Xerographs

 

 

 

Autoportrait

 

Homecoming

 

The Margin

 

 

 


   A xerograph is a technical term (and the original term) for a photocopy. I use the term xerograph more specifically— an image which has been derived from using a photocopier as though it were a camera. Some characteristics of  photocopiers (and colour photocopiers in particular) allow one to create images which are unlike those which can be created photographically (e.g. a limited focal plane beyond which nothing is visible, an ability to control the what, when, where, and how much with regards to colour).

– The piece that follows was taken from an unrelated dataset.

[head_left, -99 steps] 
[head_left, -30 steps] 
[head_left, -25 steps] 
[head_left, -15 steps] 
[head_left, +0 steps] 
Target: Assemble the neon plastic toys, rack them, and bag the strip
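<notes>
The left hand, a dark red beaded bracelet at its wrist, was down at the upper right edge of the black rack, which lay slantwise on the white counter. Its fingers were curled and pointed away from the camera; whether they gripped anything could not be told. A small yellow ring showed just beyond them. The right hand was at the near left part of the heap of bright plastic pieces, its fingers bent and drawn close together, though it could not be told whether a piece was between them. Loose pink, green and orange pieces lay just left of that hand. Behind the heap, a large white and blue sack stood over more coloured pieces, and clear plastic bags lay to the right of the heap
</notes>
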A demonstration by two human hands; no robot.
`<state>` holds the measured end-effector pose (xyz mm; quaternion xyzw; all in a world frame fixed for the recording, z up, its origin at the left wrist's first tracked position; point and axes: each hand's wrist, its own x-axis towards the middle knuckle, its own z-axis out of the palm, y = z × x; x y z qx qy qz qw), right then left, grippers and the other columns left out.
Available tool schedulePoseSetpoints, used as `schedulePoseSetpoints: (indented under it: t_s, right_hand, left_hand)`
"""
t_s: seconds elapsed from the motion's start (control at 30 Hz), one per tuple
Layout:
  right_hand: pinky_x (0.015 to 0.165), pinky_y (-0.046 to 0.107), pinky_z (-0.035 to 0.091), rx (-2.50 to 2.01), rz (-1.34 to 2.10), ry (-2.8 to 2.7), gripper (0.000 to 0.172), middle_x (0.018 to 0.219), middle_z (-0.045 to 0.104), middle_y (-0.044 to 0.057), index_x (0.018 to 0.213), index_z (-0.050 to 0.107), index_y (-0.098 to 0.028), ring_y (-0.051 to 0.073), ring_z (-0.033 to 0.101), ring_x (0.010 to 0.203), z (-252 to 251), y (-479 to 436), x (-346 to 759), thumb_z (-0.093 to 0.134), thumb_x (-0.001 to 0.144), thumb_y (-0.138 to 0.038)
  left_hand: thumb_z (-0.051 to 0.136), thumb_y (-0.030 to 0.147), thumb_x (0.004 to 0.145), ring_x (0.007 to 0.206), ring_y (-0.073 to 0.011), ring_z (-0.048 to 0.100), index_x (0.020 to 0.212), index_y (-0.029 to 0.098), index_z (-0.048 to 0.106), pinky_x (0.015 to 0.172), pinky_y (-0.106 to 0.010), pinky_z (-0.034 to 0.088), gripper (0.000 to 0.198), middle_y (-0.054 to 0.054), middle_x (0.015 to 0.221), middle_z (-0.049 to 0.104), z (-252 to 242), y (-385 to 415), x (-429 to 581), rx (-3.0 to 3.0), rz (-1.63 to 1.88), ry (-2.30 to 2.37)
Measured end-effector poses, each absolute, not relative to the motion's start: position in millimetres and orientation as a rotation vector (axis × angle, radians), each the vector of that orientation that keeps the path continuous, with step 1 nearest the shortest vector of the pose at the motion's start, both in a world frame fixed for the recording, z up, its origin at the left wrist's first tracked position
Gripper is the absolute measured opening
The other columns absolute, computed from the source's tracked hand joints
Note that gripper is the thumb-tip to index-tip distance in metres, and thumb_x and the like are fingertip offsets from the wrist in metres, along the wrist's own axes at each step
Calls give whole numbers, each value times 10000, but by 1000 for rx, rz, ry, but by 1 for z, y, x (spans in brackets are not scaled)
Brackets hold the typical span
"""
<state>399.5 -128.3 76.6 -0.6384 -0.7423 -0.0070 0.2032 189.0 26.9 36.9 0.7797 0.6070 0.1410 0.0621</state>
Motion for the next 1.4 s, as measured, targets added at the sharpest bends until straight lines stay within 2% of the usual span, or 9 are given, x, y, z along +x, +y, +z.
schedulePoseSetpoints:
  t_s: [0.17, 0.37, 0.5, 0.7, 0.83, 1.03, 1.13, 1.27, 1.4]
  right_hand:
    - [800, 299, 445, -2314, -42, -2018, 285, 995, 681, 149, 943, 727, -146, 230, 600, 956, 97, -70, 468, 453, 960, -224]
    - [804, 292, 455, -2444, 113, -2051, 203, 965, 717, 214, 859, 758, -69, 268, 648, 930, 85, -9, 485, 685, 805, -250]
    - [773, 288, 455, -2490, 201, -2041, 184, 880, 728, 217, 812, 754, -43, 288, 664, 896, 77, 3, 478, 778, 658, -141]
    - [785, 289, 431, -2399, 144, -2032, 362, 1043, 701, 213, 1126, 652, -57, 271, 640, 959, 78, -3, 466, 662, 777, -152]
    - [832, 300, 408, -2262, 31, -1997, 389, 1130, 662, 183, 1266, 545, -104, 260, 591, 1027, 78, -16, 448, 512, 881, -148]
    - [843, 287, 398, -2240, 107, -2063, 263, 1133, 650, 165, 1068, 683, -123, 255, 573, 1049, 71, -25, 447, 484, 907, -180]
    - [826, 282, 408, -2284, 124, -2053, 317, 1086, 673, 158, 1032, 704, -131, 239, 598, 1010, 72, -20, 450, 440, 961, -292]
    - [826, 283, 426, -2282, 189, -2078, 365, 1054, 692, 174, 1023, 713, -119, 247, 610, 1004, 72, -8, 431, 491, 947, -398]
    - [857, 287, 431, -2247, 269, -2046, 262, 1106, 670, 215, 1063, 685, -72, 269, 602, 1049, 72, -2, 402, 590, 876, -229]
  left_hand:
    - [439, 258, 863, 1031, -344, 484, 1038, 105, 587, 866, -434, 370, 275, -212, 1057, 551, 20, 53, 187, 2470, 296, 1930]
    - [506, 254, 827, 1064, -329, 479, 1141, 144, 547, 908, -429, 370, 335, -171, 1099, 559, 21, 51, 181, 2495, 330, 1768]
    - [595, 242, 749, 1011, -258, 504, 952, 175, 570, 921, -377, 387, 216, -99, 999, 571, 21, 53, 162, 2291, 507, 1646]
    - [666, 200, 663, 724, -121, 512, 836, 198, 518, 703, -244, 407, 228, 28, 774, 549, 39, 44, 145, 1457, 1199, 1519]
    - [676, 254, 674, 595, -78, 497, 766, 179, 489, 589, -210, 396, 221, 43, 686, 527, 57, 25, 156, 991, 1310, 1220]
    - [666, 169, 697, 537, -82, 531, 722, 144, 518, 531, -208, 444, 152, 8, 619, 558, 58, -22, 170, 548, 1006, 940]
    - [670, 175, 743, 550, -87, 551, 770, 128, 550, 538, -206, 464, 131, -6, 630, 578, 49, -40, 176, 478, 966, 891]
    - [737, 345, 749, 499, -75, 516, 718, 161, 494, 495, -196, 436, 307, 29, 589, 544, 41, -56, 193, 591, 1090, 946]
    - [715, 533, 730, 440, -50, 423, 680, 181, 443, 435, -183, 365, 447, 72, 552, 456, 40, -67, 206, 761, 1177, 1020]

By playing around with these highly sophisticated machines, and sometimes by unintentionally harming them! I have been able to discover ways to coerce office machines to create unique images. I have found a means of letting these servants deliver things that are not usually requested of them. The images (portraits) which result are only possible because of my an intimate interaction with the machine. In these xerographs one sees that the human and the non-human, face and object, are no longer separate, and that daydreams, hallucinations, anxieties are literally written on the face.     

 

 

   Technically speaking a xerograph is a process I have developed using some design features (or flaws) in colour photocopiers. The Xerox Majestic series is the copier of choice for me. Once I produce a xerograph I photograph it with a black and white digital camera. This digital image is then toned in Photoshop and then a print is made. So, in effect, each image is the result of two photographic events.